Answer: In build() (or the product's constructor). build() is the single point where the whole object exists; for a record the compact constructor also validates.

What scales virtual threads for I/O-bound work?

  • They use more CPU
  • Blocked threads unmount and free their carrier
  • They never block
  • They avoid the heap

Answer: Blocked threads unmount and free their carrier. A blocked virtual thread is unmounted so its carrier serves others — millions of mostly-waiting tasks become feasible.

What must you check after HttpClient.send for a 404?

  • response.statusCode()
  • Catch an exception
  • response.error()
  • Nothing — it throws

Answer: response.statusCode(). HTTP error statuses are returned, not thrown; inspect statusCode() yourself.

Defensive copying in an immutable class prevents...

  • faster code
  • compilation
  • callers mutating your internal collection
  • serialization

Answer: callers mutating your internal collection. Copying mutable inputs/outputs (e.g. List.copyOf) stops outside code from changing your state.

Constructor injection improves testability because...

  • it removes interfaces
  • you can inject fakes instead of real collaborators
  • it runs faster
  • it avoids constructors

Answer: you can inject fakes instead of real collaborators. Depending on an injected interface lets tests pass a fake and assert on interactions with no real I/O.

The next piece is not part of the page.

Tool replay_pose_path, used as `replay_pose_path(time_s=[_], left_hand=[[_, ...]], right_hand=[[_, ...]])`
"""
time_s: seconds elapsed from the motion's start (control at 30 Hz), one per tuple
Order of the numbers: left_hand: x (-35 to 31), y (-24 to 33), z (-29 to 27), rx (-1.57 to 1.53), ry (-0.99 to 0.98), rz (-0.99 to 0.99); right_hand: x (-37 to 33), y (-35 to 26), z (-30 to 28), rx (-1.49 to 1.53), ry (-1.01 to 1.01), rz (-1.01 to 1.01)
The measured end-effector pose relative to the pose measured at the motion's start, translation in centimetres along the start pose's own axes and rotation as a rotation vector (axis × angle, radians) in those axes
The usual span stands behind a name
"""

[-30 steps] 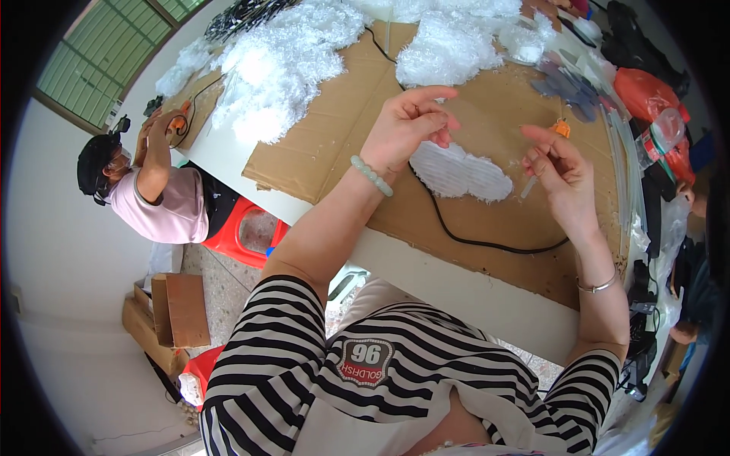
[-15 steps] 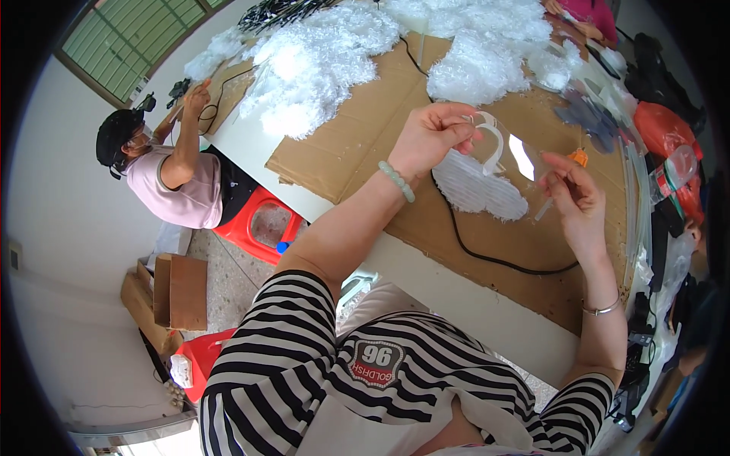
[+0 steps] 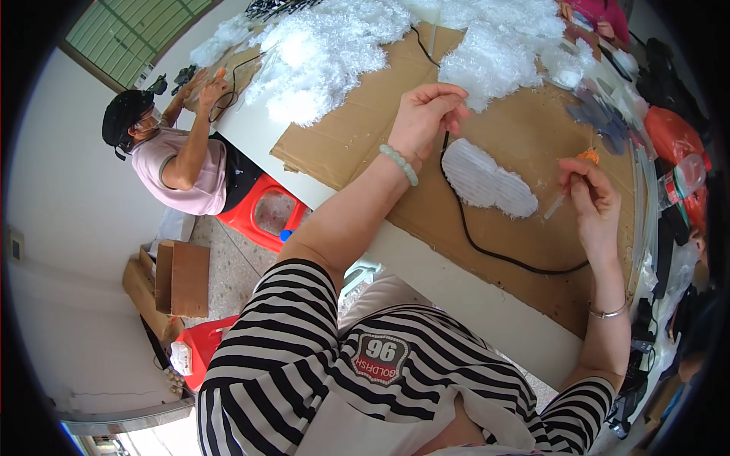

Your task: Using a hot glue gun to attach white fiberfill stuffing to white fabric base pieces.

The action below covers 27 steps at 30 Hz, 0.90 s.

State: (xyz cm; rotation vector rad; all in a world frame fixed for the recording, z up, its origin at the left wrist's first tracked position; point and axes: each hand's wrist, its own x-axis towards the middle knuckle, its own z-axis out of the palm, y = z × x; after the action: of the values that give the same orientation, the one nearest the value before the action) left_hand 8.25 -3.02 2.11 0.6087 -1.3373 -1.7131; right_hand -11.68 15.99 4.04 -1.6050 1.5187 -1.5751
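Note:
My left hand, with a beaded bracelet at the wrist, is raised over the cardboard. Its fingers are curled together, and whatever they may hold does not show. To the right, my right hand is closed in a pinch at a thin translucent stick slanting down to the left. An orange piece shows just beyond these fingers; whether it joins the stick is hidden. Between and below both hands lies a white, ribbed, cloud-shaped pad. A black cord curves around it toward my right wrist.
Brown cardboard covers much of the white table. Heaps of clear, crinkly plastic lie along the far side. A red bag and clear bottle are at the right. A co-worker sits on a red stool.
The white curved band and shiny clear film between my hands no longer show. My left hand is slightly higher in the picture; my right is slightly farther right.

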Motion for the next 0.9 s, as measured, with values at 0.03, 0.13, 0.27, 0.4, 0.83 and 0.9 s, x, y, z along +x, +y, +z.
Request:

Which field keyword excludes a field from serialization?

  • volatile
  • static
  • final
  • transient

Answer: transient. transient fields are skipped and return to defaults after deserialization.

What does Collectors.collectingAndThen do?

  • Sorts the stream
  • Collects then applies a finishing function
  • Counts elements
  • Splits the stream

Answer: Collects then applies a finishing function. It runs a collector and post-processes the result — e.g. mapping a maxBy Optional to a name, or making a list unmodifiable.

If a.equals(b) is true, the contract requires...

  • a == b
  • a.toString() == b.toString()
  • a.hashCode() == b.hashCode()
  • nothing

Answer: a.hashCode() == b.hashCode(). Equal objects must have equal hash codes, or hash collections break.